> When I pass a hint of the same Index , it returns in seconds
> 1 recursive calls
ok, that's for parsing - if you execute the statment just using "/" a second time, that disappears. But that's neglectible.

> 1 db block gets
> 6,123,550 consistent gets

6.1 Mio x 8kb = 48.8 GB
How big is your table and how big is the index ?
Is this one partition or all partitions of index or table ?

> 6,058,079 physical reads

35 min = 2,100,000 ms / 6 mio phys reads = 0.35 ms/read => your operating system cache works fine :-) - but of course you should not have such much blocks accessed at all.

Please send this output (explain plan for...) for BOTH executions - with and without hint.
And what happens if you force it to a full-table scan ?
(I am just wondering if you get a INDEX-FULL scan or a Full-Table-Scan)

A full-table scan on a 6 GB table should 5 minutes (or 1 minute if you do it in parallel :-)

> 8144 redo size

==> That's most likeley from some delayed block cleanout from previous update changing more blocks than those which are "immediately on commit" cleaned.

But even if all 120 rows are in different blocks and you must visit the rollback-segment 120 times you should not get such many blocks to access.

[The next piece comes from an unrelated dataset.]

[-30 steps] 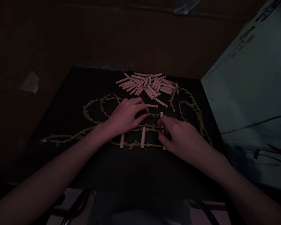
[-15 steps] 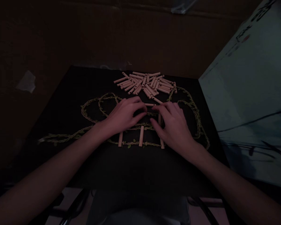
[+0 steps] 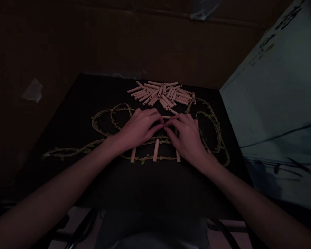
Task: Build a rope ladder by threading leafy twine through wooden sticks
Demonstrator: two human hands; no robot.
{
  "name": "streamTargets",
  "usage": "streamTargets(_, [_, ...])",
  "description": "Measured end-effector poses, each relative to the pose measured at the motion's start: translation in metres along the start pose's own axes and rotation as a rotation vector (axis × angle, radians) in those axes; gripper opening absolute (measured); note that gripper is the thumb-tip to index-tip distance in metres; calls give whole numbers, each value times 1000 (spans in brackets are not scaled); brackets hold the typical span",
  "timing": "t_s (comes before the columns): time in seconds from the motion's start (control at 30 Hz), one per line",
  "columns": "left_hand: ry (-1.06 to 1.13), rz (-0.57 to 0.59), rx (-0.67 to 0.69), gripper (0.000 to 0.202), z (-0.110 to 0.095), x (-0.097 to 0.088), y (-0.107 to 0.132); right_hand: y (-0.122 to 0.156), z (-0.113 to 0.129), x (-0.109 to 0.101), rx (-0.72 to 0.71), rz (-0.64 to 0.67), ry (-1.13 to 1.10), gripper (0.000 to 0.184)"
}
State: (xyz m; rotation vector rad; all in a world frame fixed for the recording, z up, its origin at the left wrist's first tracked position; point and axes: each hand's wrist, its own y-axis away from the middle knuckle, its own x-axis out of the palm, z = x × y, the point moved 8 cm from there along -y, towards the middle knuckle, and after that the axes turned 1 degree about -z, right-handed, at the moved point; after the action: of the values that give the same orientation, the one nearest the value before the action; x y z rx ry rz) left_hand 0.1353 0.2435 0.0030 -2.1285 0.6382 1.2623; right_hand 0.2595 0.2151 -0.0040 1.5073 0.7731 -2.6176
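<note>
My left hand (image 3: 140, 128) and my right hand (image 3: 188, 136) meet fingertip to fingertip over a green leafy vine cord (image 3: 103, 133) on a black table (image 3: 134, 186). Both pinch the cord where it crosses between them. Beneath the hands, three short wooden sticks (image 3: 156, 150) stand like ladder rungs between two runs of the cord. One loose stick (image 3: 168, 117) lies just beyond my fingertips. The scene is dim and the fingertips partly hide the cord.
A pile of several loose wooden sticks (image 3: 162, 93) lies at the table's far edge. The cord loops out to the left (image 3: 67, 151) and right (image 3: 217, 131). A pale printed box or sheet (image 3: 274, 103) rises on the right. Brown cardboard (image 3: 67, 41) lies behind.
My right hand has moved left and forward from the right-hand rung to meet my left hand's fingertips. The left hand has stayed nearly still.
</note>
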Motion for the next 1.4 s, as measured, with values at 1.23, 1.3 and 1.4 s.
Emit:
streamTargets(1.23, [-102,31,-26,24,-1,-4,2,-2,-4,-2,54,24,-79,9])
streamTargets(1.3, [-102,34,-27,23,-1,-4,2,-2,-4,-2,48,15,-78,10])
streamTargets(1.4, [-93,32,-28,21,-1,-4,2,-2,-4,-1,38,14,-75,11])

> 8121 bytes sent via SQL*Net to client
> 120 rows processed

67 bytes/row (reasonable number)

> 9 SQL*Net roundtrips to/from client

Some of the 9 are for the parsing - but neglectible in our case

> 0 sorts (memory)
> 0 sorts (disk)

In your 2nd mail you post:

> 1* ALTER SESSION SET OPTIMIZER_INDEX_COST_ADJ = 10
> Session altered.
> 120 rows selected.
> Elapsed: 00:22:52.09
> Statistics
> ----------------------------------------------------------
> 798 recursive calls

!!!! 798 !!!! recursive calls !!!!!
> 38 sorts (memory)

do you see parallel Query slaves ?
Once I did run into "parallel Index Range Scan" problem (after upgrade from 8.0.4 to 8.1.7 :-)) on an partitioned table.

Please make sure that you don't run into this situation

How do your data look like ?

select /*+ full(B) parallel(B 4) */ count(*), bld_seq_id B from building_info group by bld_seq_id order by 1;

(if data are not equally distributed -> Histograms...)

How small is your DB_BLOCK_BUFFER ? (used by optimizer to calculate index-cache-hit ratio)

OPTIMIZER_INDEX_COST_ADJ was already posted by LKBrwn_DBA

There is a second parameter:

OPTIMIZER_INDEX_CACHING default 0

(alter session set ...)

OPTIMIZER_INDEX_CACHING lets you adjust the behavior of cost-based
optimization to favor nested loops joins and IN-list iterators.
The cost of executing an index using an IN-list iterator or of executing a nested
loops join when an index is used to access the inner table depends on the caching of
that index in the buffer cache. The amount of caching depends on factors that the
optimizer cannot predict, such as the load on the system and the block access
patterns of different users.
You can modify the optimizer’s assumptions about index caching for nested loops
joins and IN-list iterators by setting this parameter to a value between 0 and 100 to
indicate the percentage of the index blocks the optimizer should assume are in the
cache. Setting this parameter to a higher value makes nested loops joins and IN-list
iterators look less expensive to the optimizer. As a result, it will be more likely to
pick nested loops joins over hash or sort-merge joins and to pick indexes using
IN-list iterators over other indexes or full table scans. The default for this parameter
is 0, which results in default optimizer behavior.